Hello,
I have been using Polyethylene Imine (PEI) on a regular to precipitate DNA from crude bacterial extracts in order to get rid of the DNA on my way to purify proteins of interest.
I am currently interested in using the PEI precipitation as a quick and dirty efficient yet cheap procedure for isolation of the nucleic acids themselves from the crude extract. The only problem is how to get rid of the PEI after capturing the nucleic acids and precipitating the PEI-nucleic acid complexes.
Can anyone here recommend a quick yet efficient approach for the clearance of PEI so that I can purify the nucleic acids captured in the PEI precipitation step? Maybe a change in solution conditions would work, if so, what change in conditions would you recommend?
Thanks
Hi Eitan,
PEI is pH sensitive, if pH is increased the positive charges on amine group vanishes. So, in theory, adding strong bases would do the trick. The problem is that the amine groups behave as buffers, so it might take a very high concentration to release the DNA. DNA hydrolysis and depurination happen usually in acidic conditions, so using a base might not be a bad idea (just avoid heating the samples).

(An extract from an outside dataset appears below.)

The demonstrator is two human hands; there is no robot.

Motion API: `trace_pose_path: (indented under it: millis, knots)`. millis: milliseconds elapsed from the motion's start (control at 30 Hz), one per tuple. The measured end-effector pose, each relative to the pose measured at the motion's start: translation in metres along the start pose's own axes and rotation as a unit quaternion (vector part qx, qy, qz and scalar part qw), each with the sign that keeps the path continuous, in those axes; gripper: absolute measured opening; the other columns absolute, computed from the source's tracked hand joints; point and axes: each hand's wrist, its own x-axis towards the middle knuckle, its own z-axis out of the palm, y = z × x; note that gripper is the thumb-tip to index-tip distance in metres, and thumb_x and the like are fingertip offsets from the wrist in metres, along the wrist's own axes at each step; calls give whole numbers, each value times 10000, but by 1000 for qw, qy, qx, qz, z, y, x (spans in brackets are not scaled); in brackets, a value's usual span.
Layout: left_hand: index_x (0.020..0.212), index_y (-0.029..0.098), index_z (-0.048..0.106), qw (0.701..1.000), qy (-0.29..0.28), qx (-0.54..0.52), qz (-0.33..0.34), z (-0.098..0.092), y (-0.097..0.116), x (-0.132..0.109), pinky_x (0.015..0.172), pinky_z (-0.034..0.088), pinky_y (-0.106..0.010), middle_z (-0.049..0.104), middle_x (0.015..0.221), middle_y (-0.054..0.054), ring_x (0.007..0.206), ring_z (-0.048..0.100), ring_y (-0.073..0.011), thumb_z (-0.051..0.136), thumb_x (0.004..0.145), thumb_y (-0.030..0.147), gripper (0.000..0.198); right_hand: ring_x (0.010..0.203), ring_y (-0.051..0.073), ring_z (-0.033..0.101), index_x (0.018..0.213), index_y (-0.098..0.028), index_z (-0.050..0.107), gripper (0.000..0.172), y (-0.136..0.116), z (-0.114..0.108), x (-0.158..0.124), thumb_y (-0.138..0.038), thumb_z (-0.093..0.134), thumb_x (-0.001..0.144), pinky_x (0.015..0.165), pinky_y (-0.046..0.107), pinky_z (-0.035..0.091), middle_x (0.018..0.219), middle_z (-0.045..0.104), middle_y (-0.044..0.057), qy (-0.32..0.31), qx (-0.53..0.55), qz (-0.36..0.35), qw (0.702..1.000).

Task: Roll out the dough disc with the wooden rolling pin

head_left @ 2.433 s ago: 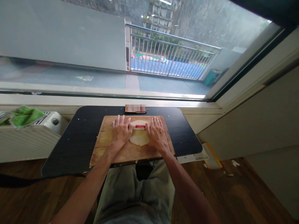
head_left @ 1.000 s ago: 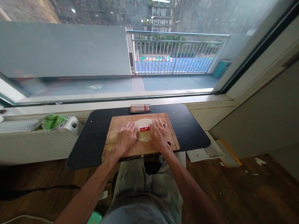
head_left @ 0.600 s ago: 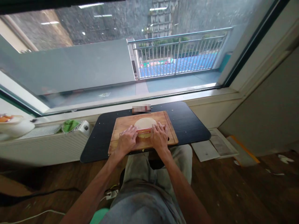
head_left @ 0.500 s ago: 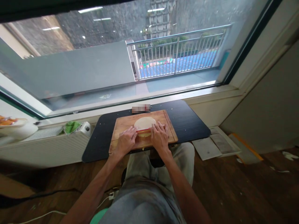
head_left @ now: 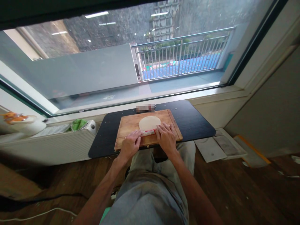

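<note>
A round flat sheet of pale dough [head_left: 149, 122] lies on a wooden board [head_left: 127, 126] on a small black table [head_left: 192, 120]. A thin rolling pin with a red label [head_left: 148, 133] rests across the dough's near edge. My left hand [head_left: 130, 145] lies flat on the pin's left end, fingers stretched out. My right hand [head_left: 166, 137] lies flat on its right end, fingers stretched out too.
A blurred flat object [head_left: 145, 108] lies at the table's far edge under the window. To the left stand a white radiator [head_left: 47, 147] with a green cloth [head_left: 78, 124] and a white bowl [head_left: 23, 125]. Papers [head_left: 217, 148] lie on the wooden floor to the right.
Both hands have drawn the rolling pin back toward me, from the dough's far half to its near edge. My head has tilted up and shifted.
</note>
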Motion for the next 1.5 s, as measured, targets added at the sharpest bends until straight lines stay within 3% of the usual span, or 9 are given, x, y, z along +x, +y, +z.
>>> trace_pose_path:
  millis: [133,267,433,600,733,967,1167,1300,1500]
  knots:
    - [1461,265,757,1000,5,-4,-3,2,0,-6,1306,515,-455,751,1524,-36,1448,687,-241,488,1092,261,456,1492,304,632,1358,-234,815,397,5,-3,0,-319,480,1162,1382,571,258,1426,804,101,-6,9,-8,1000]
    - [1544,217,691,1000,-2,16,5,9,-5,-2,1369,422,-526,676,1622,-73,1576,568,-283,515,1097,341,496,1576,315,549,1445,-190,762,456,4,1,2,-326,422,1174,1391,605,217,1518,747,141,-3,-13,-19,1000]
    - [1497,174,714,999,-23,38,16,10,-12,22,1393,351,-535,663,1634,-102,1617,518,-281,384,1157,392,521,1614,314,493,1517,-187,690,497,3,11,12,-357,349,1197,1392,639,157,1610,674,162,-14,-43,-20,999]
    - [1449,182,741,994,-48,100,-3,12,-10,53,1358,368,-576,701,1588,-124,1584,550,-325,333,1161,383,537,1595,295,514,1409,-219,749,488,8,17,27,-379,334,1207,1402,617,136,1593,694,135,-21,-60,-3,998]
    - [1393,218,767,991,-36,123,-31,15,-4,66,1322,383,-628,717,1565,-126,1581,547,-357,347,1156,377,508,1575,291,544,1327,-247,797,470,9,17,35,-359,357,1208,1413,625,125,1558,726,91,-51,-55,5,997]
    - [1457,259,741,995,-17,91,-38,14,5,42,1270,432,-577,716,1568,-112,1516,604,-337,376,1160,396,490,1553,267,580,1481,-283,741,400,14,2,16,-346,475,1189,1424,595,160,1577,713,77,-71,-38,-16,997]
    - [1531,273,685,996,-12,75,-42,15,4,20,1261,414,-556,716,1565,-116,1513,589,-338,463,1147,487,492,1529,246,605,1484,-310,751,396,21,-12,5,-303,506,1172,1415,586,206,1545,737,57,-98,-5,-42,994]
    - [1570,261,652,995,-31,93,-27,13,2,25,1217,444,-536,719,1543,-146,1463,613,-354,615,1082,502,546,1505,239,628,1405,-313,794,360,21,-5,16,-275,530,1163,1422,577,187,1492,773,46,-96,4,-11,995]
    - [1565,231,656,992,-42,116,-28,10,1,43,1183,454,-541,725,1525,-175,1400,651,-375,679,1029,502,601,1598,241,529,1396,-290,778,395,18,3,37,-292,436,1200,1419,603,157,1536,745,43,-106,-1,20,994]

Perhaps adding ethanol might help, since PEI is soluble in ethanol, but DNA is not. But then you would have the problem of ressuspending the DNA again...
Another option would be increasing ionic strength: salt would act as counter-ion and shield the positive charges of amines. Or adding a negatively charged polymer, such as carboxymethylcellulose (CMC), that would compete with DNA for binding sites.
I have worked with PEI on a distant past, and not for DNA purification, so I don't have a protocol to give you. But I hope that some of these ideas help you.
Cheers,
Julio
Hi Eitan,
PEI is pH sensitive, if pH is increased the positive charges on amine group vanishes. So, in theory, adding strong bases would do the trick. The problem is that the amine groups behave as buffers, so it might take a very high concentration to release the DNA. DNA hydrolysis and depurination happen usually in acidic conditions, so using a base might not be a bad idea (just avoid heating the samples).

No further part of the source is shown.